Entering edit mode
4.1 years ago
roybatty269
•
0
Hello there,
I´m trying to parse my data to an html having direct access to EntreGene information. Here is my code
require(annotate)
require(hgu133a.db)
#I select the ids of the genes with p-value less tha 0.05*
topTab <- topTab_WvsK
whichGenes<-topTab["P.Value"]<0.05
selectedIDs <- rownames(topTab)[whichGenes]
#I convert them to entrez gene and gene symbols*
genes<- getEG(selectedIDs, "hgu133a.db")
simbols <-getSYMBOL(selectedIDs, "hgu133a.db")
#I make entrez gene column so it can be hyperlinkde*
paraEnlace <- list (misgenes=genes)
#I create the dataframe where the file will go*
otherNames = data.frame(selectedIDs, simbols, topTab[whichGenes,-1])
names(otherNames) = c("Affy ID", "Gene Symbol", colnames(topTab)[-1])

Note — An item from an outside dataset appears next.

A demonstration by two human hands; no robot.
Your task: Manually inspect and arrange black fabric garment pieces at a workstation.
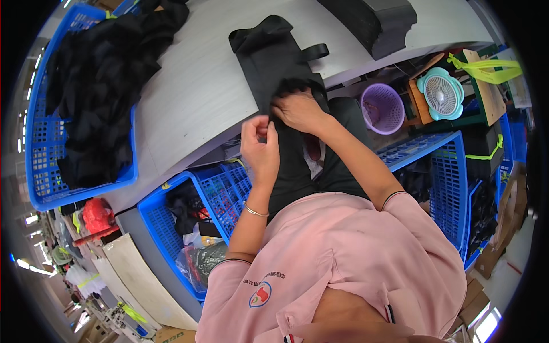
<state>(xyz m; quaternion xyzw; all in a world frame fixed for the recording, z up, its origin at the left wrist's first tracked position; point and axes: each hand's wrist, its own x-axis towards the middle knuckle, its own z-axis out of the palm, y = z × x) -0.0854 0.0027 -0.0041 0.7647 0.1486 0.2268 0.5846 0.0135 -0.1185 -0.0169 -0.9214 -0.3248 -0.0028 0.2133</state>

comparison <- names(topTab)
#I invoke htmlpage function
htmlpage(paraEnlace,
filename =file.path(resultsDir, paste("Selected Genes in comparison ",comparison,".html", sep="")) ,
title = paste("Diff. expressed genes in comparison ", comparison, sep=""),
othernames = otherNames,
table.head = c("Entrez IDs", names(otherNames)),
table.center = TRUE,
repository=list("en"))
It executes everything until the htmlpage
function then this error pops up:
Error in .repositories[[repository]](ids, ...) : object 'blanks' not found
Any insight woulld be really appreciated. Thx!